“The internet already connects everyone and it’s about to connect everything. The ubiquity of always-on connectivity, the declining price and increasing versatility of sensors, and the benefits of remote information and control is prompting a new generation of devices ranging from doorknobs to thermostats to refridgerators to lightbulbs.
From the largest technology and manufacturing companies to a cavalcade of startups, the Internet of Things is exploding.”
The report above also indicates that Apple, Microsoft and Cisco had all held the number one position in the Net Influencer Score (NIS) in the 90 days of Appinion’s study indicating that no clear leader has emerged in the IoT (Internet of Things) market.

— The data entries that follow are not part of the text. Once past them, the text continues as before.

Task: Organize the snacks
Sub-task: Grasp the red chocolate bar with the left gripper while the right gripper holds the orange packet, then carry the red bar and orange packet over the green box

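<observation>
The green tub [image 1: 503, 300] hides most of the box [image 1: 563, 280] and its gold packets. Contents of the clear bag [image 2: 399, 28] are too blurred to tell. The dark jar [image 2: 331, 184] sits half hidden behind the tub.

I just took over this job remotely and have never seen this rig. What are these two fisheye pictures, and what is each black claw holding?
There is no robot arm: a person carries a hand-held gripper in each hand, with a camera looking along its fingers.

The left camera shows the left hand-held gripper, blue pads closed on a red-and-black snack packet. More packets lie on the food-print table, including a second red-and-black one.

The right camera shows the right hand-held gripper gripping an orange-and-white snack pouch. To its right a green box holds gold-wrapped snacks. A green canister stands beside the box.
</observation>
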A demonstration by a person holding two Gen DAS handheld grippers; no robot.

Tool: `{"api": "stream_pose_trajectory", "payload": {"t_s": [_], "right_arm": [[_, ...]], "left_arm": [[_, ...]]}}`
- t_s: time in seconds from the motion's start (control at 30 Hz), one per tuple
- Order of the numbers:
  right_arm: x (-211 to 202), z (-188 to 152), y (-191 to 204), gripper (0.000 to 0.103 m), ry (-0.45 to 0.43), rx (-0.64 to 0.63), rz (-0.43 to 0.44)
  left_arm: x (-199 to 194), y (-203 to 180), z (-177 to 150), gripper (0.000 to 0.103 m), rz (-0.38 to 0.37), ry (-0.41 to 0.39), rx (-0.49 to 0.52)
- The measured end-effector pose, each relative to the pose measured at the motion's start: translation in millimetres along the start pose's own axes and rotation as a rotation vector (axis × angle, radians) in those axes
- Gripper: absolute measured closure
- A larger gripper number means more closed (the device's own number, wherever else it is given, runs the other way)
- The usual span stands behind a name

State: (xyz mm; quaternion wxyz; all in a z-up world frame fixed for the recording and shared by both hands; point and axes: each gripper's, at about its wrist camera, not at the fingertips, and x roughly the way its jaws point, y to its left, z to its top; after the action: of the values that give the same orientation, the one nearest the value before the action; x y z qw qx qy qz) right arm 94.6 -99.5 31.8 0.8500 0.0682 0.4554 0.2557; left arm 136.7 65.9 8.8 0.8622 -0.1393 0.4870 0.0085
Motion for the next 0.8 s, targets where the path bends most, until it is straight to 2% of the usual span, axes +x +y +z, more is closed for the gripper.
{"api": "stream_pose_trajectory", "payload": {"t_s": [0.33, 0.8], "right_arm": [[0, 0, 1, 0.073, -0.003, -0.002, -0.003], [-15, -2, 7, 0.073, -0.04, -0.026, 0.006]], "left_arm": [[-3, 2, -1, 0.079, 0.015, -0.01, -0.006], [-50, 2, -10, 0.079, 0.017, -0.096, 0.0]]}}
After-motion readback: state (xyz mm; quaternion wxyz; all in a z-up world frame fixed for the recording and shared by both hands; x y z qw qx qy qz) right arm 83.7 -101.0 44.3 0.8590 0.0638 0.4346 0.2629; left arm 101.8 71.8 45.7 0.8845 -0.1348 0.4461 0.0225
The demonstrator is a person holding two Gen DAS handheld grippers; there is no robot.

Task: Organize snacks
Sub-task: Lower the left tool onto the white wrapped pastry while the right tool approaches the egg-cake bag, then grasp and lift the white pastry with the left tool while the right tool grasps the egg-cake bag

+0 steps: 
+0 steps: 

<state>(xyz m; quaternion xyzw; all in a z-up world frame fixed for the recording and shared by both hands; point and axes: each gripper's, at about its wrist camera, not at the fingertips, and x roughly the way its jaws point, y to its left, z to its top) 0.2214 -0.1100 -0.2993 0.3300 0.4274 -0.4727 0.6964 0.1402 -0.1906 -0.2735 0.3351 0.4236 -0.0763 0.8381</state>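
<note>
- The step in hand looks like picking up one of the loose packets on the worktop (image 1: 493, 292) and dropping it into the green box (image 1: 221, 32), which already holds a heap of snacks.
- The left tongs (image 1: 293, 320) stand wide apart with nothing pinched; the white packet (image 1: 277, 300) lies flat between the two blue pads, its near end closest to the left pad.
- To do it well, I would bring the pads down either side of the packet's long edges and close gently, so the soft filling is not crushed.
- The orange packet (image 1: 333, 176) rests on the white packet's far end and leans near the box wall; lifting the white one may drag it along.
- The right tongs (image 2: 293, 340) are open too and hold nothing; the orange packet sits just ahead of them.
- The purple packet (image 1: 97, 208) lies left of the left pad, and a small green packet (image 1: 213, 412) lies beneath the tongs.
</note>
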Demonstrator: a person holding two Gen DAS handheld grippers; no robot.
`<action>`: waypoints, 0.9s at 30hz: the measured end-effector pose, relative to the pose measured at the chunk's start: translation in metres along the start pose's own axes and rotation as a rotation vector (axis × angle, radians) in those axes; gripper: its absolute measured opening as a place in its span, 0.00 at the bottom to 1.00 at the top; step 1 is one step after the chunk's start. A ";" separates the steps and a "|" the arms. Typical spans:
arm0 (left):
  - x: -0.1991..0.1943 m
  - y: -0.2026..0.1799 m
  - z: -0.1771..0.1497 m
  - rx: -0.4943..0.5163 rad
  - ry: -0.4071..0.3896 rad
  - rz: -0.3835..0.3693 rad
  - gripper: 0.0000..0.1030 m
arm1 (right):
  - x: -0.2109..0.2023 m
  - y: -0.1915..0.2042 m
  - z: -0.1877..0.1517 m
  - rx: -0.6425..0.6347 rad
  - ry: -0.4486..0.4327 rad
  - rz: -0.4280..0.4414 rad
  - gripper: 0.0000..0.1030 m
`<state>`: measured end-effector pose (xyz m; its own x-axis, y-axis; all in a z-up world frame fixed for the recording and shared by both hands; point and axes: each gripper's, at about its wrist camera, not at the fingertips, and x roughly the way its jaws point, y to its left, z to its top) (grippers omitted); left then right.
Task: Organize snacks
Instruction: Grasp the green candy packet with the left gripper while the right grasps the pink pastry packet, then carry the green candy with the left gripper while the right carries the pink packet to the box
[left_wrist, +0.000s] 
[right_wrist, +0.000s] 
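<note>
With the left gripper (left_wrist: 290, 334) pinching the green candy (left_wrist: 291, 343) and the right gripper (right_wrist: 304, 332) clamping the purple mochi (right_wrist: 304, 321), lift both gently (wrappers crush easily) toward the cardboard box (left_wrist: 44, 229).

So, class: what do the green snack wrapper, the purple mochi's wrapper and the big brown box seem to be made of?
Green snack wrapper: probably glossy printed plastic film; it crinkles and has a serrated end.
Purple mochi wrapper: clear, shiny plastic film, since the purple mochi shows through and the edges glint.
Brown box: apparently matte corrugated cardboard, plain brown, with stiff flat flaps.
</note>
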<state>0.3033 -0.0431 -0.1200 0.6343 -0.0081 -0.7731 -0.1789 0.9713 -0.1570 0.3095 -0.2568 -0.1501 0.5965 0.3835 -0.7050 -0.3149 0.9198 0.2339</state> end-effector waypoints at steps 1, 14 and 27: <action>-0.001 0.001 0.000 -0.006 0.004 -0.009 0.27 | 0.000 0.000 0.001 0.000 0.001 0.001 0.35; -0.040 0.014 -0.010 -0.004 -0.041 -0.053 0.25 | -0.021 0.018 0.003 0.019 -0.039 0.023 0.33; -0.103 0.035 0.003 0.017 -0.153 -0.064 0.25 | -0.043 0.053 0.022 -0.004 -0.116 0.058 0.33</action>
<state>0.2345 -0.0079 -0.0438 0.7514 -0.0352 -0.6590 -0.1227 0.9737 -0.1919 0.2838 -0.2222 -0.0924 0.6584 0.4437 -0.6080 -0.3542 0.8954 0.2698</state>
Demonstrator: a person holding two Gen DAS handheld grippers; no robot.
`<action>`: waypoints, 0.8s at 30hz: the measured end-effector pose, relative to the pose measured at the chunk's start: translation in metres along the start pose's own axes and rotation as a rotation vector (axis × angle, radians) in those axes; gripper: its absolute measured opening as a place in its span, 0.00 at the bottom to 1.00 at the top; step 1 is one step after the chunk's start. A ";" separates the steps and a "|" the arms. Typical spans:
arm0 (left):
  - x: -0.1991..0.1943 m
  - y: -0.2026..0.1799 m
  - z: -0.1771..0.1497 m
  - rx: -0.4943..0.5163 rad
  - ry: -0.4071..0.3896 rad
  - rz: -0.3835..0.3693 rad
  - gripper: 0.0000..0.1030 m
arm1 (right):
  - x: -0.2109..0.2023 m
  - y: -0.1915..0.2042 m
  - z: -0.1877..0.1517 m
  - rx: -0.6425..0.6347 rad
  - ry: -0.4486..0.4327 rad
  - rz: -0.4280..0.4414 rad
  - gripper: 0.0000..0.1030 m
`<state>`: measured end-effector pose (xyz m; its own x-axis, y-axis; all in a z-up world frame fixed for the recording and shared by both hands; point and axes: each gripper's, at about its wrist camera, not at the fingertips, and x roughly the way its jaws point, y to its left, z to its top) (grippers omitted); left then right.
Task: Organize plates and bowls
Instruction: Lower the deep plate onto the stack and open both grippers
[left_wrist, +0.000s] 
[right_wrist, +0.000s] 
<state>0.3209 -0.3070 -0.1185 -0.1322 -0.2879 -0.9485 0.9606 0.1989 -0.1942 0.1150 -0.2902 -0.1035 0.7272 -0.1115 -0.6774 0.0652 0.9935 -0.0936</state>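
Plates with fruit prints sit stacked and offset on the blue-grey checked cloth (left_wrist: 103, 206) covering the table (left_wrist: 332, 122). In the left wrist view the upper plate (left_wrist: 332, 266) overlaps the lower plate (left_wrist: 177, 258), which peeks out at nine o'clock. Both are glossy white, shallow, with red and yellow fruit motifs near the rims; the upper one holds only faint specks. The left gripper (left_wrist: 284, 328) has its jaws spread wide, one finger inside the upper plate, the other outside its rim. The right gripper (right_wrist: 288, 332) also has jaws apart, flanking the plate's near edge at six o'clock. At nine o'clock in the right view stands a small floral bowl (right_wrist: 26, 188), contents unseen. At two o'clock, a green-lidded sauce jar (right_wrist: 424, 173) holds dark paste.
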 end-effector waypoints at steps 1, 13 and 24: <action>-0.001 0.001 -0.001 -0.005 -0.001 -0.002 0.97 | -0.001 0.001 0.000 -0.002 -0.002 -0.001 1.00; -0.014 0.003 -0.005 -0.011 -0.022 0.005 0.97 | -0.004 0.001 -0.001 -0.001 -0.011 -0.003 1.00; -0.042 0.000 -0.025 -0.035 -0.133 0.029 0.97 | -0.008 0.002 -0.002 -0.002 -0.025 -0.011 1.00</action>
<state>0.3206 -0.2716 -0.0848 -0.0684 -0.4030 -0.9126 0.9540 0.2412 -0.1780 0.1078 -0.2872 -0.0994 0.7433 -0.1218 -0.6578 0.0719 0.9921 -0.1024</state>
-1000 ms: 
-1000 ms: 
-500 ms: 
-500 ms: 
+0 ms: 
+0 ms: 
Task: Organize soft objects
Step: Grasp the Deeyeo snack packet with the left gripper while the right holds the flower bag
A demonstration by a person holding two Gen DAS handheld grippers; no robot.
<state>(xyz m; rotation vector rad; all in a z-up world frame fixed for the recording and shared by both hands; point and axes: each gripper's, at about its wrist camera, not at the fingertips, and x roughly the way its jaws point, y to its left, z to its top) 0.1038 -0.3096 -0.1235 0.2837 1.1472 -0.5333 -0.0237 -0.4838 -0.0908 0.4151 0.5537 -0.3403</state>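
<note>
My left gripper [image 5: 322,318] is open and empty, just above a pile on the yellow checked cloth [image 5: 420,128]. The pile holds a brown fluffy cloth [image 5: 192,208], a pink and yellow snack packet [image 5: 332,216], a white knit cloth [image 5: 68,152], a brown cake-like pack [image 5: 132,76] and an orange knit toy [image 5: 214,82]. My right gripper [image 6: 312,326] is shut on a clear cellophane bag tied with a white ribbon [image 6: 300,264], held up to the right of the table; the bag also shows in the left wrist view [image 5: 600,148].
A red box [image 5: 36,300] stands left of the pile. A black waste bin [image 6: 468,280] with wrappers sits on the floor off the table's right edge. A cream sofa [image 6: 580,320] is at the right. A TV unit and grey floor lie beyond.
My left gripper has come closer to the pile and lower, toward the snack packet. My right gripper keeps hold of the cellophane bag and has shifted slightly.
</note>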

That the major tech brands are all heavily involved (throw in Google’s involvement as demonstrated by their recent acquisition of Nest Labs) suggests there is a huge nascent market to tap into.
Appinions indicates that there are three distinct sectors:
- Connectivity devices
- Home automation
- Software platforms
Whilst all three are of interest from an end-to-end service delivery perspective, it is in the software platforms that is of most cross-over interest with OSS and CSPs. Just as CSPs have improved their speed to market with providing unified communication products to customers through partnerships with third-party service providers, it seems there is a clear opportunity for similar partnerships on IoT.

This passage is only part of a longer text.